Sponsor: COMPASS Pathways
Phase: Phase 2b (completed), Phase 3 ongoing
Mechanism: Classic psychedelic (5-HT2A receptor agonist)
Side Effect Comparison: Psilocybin produces transient psychological effects (e.g., altered perception, anxiety during dosing), but does not cause persistent sexual dysfunction, weight gain, or sedation. No withdrawal or dependence risk observed.
Efficacy Data:
- Response rate: 37% (psilocybin) vs 18% (placebo) at 3 weeks
- Remission rate: 29% (psilocybin) vs 8% (placebo) at 3 weeks
- MADRS change: -16.2 points (psilocybin) vs -5.4 points (placebo) at 3 weeks (in TRD, COMPASS Pathways study)
- Time to response: 1-3 weeks
- Source
Why it might interest you: Rapid and robust antidepressant effects, with a side effect profile that avoids the most common and persistent issues of standard antidepressants. Particularly promising for those who have not responded to or cannot tolerate SSRIs/SNRIs.

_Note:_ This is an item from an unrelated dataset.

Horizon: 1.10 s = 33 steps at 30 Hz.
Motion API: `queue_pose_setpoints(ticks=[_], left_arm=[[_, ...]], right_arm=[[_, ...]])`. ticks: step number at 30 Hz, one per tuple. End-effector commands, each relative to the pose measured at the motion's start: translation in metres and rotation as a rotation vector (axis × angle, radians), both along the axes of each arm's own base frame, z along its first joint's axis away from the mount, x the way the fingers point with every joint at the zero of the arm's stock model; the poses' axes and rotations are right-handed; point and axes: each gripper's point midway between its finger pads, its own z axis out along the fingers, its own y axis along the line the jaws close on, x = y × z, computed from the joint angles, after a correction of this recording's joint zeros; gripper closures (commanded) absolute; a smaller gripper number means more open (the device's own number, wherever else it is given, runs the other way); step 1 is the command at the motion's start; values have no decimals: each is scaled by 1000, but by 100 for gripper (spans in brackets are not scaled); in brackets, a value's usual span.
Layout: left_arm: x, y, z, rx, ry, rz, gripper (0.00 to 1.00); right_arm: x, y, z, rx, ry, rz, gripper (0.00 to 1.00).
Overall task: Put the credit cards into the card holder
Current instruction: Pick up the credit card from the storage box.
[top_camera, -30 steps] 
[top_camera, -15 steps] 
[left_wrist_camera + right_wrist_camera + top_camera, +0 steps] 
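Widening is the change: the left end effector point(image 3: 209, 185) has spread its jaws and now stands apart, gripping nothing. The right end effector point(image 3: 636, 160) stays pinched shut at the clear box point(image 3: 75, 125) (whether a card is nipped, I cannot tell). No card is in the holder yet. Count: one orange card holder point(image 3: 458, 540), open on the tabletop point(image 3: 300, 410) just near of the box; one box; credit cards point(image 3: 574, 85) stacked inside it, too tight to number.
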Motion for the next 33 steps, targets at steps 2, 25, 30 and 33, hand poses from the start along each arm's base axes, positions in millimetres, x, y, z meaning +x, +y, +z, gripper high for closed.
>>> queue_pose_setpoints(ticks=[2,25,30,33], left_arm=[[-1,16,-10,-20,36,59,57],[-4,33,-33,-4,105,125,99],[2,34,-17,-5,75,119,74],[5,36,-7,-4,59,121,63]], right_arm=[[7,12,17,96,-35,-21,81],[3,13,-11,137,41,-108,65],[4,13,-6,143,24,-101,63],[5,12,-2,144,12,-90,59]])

Results: Significant and rapid reduction in depressive symptoms in TRD; high response and remission rates compared to placebo.
Sources: 1, 2

Appendix D: Methodology

We reviewed 30,000+ clinical trial records from ClinicalTrials.gov, analyzed over 300 PubMed-indexed journal publications, and assessed 59 online discussion threads for relevant user experiences. In conjunction with 138 adverse event entries from the OpenFDA Drug Label database, we cataloged and ranked 15 distinct side effects based on both mention frequency and reported severity. Independent reviewers synthesized this data with representative patient quotations and precise timelines.